> **Activity**: From top to bottom, write out the listing exactly and skip every picture.

> **Input data**:
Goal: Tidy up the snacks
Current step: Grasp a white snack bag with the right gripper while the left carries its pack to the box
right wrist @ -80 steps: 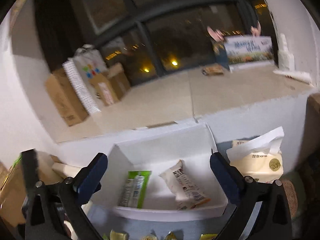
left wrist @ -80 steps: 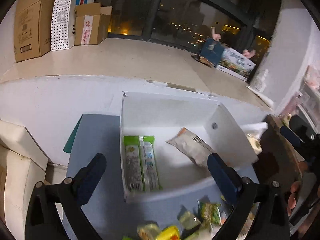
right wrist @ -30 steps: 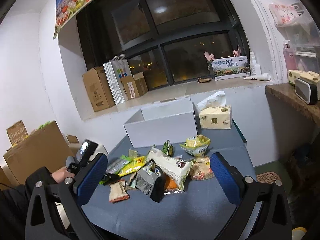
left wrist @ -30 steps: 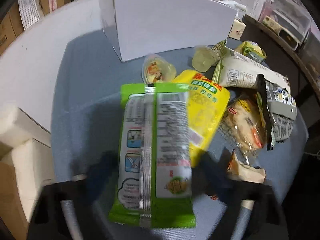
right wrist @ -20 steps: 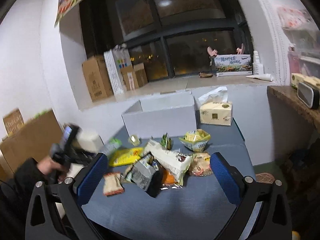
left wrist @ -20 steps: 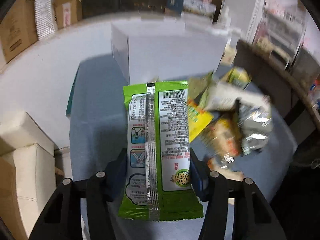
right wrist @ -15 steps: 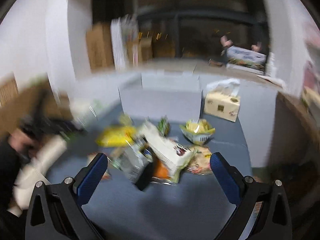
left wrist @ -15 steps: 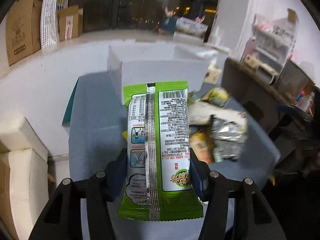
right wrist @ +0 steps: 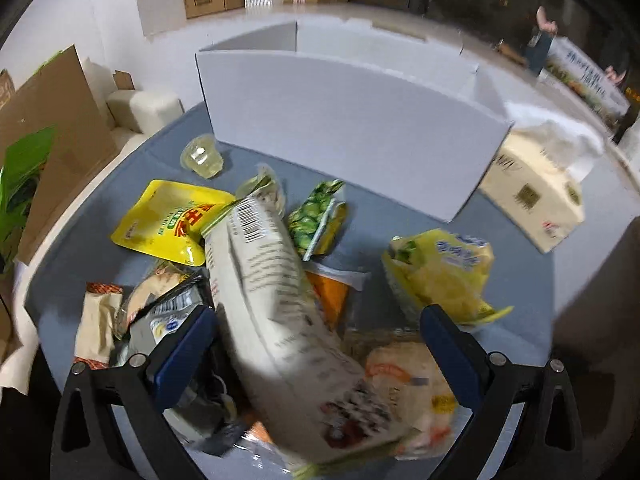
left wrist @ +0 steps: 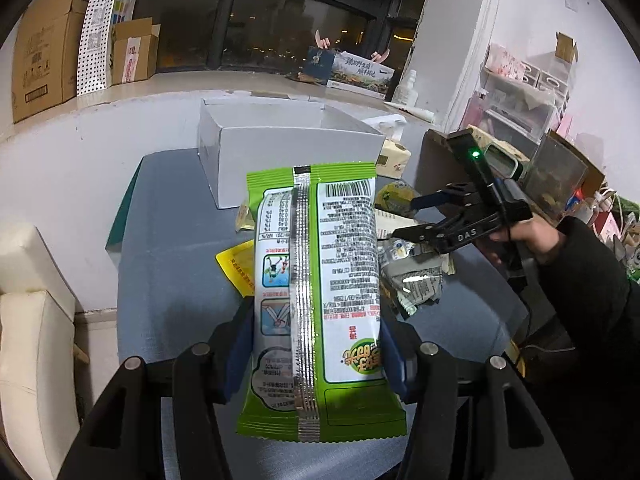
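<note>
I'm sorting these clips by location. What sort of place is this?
Probably a lived-in room at home, not a lab: a window ledge stacked with cardboard boxes, a tissue box beside the white box, and snack packets heaped on a grey-blue table.

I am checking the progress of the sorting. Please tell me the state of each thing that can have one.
Left tongs: shut on the green packet.
Green packet: held above the table, seam side facing the camera.
Right tongs: open, over the snack pile.
White packet: lying on the pile between the open jaws, not gripped.
White box: open at the top.
Jelly cup: sealed, beside the box.
</note>
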The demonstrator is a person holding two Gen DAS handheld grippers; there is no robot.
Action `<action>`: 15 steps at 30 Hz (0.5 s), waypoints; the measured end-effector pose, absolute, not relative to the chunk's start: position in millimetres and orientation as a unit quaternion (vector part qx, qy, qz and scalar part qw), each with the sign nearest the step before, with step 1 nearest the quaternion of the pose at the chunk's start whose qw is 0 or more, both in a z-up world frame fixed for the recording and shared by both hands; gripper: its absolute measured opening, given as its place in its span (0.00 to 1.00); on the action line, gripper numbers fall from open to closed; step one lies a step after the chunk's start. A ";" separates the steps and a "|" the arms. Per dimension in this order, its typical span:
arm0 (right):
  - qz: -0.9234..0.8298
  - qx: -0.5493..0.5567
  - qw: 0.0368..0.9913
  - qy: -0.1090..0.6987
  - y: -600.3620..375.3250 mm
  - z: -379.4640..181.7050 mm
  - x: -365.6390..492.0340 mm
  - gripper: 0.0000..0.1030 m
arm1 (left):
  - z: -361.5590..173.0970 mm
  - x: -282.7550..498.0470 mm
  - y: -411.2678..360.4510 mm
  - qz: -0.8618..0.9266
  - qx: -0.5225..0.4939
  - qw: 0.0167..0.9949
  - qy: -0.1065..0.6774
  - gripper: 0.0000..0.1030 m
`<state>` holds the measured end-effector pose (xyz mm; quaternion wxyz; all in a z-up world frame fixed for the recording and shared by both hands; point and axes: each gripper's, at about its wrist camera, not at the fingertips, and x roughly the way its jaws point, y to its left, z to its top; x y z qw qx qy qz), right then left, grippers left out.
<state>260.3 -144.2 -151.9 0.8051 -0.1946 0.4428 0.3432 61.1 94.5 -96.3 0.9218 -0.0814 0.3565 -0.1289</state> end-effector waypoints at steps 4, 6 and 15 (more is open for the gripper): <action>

> **Exercise result**:
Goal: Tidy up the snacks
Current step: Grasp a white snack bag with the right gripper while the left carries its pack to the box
right wrist @ -80 steps: 
left wrist @ -80 steps: 
right wrist @ -30 steps: 
left wrist @ -30 steps: 
right wrist @ -20 steps: 
left wrist @ -20 steps: 
right wrist @ -15 steps: 
left wrist @ -15 steps: 
right wrist @ +0 steps: 
left wrist @ +0 steps: 
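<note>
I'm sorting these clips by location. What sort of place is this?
Probably a lived-in room at home, not a lab: a window ledge stacked with cardboard boxes, a tissue box beside the white box, and snack packets heaped on a grey-blue table.

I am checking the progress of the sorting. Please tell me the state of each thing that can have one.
Left tongs: shut on the green packet.
Green packet: held above the table, seam side facing the camera.
Right tongs: open, over the snack pile.
White packet: lying on the pile between the open jaws, not gripped.
White box: open at the top.
Jelly cup: sealed, beside the box.
</note>
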The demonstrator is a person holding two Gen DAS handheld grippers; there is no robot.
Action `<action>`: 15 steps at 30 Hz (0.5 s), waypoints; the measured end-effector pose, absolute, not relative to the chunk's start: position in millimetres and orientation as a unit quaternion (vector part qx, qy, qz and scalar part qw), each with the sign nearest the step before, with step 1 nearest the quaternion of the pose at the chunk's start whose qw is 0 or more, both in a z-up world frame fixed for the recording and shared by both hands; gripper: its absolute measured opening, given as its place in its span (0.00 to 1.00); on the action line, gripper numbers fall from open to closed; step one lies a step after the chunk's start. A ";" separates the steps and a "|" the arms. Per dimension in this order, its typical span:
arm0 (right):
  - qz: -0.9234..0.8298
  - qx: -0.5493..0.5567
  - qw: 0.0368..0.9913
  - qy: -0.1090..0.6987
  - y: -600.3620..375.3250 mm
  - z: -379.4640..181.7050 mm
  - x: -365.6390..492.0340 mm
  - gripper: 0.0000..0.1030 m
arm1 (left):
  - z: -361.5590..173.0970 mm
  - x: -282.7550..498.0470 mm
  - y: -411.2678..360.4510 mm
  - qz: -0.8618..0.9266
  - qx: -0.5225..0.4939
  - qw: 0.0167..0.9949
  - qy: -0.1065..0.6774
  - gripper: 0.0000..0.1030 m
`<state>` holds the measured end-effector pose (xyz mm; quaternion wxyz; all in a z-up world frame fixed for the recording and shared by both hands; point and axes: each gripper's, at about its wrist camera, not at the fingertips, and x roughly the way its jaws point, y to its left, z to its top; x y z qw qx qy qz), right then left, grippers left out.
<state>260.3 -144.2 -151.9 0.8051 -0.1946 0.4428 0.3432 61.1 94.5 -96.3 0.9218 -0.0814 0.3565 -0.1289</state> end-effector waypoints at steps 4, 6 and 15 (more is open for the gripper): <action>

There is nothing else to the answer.